In this assignment, I read learned a lot about nuclear energy and the hazards it will pose in many years from now. Symbols may not always remain danger symbols, and nuclear energy, despite proponents, will cause immeasurable damage.
In Why Danger Symbols Can’t Last Forever, Christophe Haubursin discusses the importance of creating symbols for danger and hazards that are “memorable but meaningless.” Especially in discussing nuclear hazard, it was important to start with a symbol that could be understood by all can be timeless. Because nuclear energy and weaponry has become such a big part of life, it is imperative for all people to be able to understand when it is safe to enter certain areas, and when it is not.
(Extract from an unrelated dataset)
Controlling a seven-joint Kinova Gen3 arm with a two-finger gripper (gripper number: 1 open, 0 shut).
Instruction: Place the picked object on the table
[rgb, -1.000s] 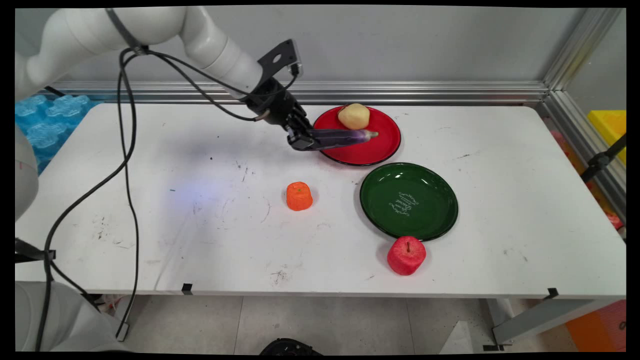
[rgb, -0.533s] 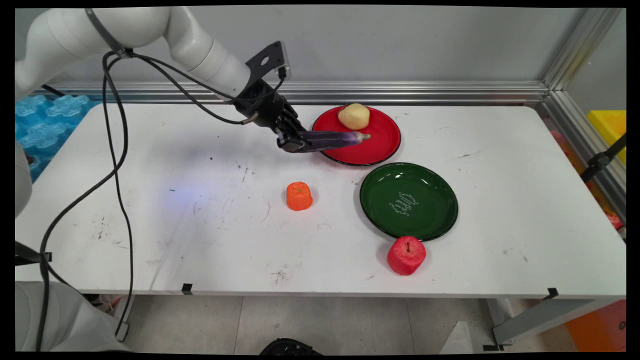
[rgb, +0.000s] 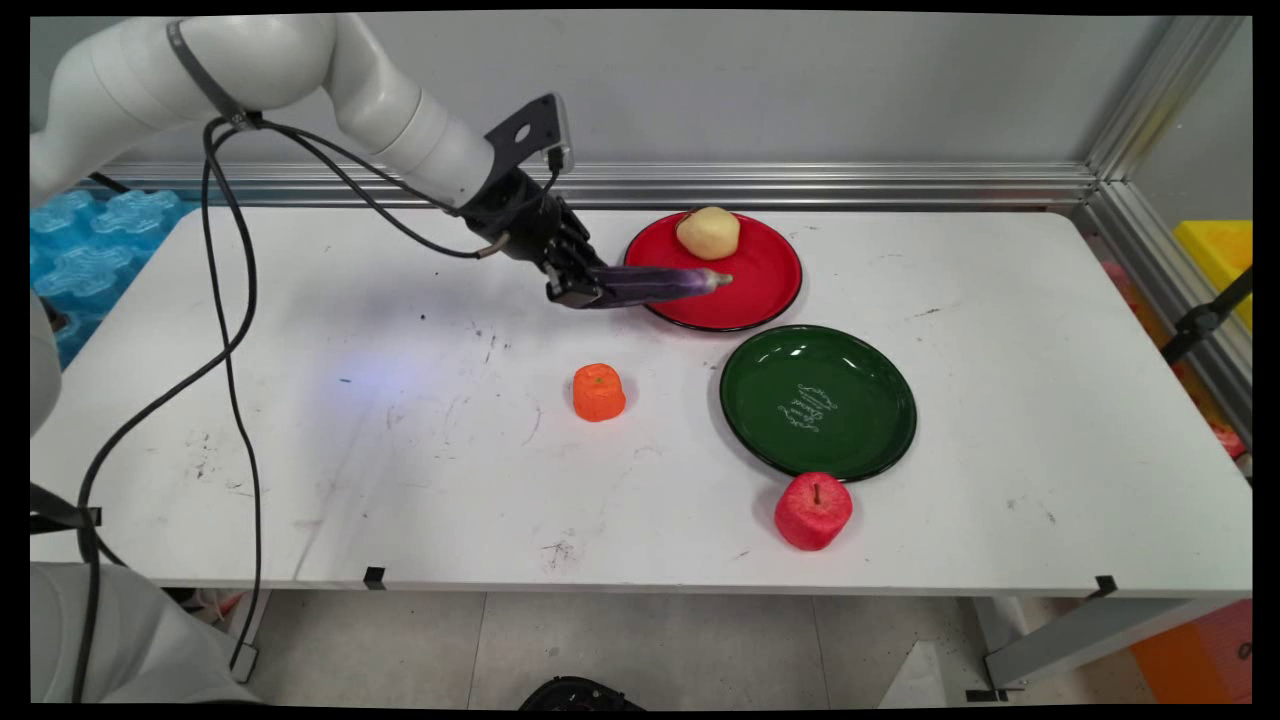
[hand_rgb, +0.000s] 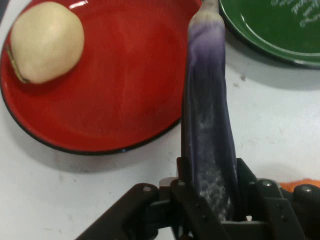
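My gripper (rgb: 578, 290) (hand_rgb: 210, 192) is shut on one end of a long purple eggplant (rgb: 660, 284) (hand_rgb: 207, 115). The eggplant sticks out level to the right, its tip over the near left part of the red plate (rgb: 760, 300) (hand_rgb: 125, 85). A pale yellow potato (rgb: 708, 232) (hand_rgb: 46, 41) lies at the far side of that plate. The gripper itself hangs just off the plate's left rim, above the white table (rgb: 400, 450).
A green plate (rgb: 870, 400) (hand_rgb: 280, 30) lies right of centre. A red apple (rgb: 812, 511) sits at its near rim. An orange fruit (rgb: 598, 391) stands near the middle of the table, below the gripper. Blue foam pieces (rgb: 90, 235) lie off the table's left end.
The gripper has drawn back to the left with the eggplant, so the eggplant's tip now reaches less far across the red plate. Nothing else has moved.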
There needs to be an effective way of communicating warnings so that all people can understand the dangers and so that no one will end up in dangerous situations because they were uneducated on the matter.
In Robert R. Johnson’s Romancing the Atom, Nuclear Green and the End of Power, he discusses the danger nuclear energy poses now, and aims to see if there can be anything done to “confront the atomic mindset and work for change.” It is hard to see the downfalls to nuclear energy, when many prominent people, that are high up on the government radar preach the safety, importance, and necessity of having nuclear energy. Johnson discusses the types of arguments that these proponents of nuclear energy use and he claims that there is a common thread between the arguments that they all make. Johnson states that the common thread is that “nuclear energy creates jobs it is environmentally viable; it produces virtually no pollutants; it’s cheap; it safe-guards our way of life and our lifestyle” (147). It is important that although there may be some economic benefits to nuclear energy being used, the health dangers it poses to people and has posed to people for many years is not worth the risk.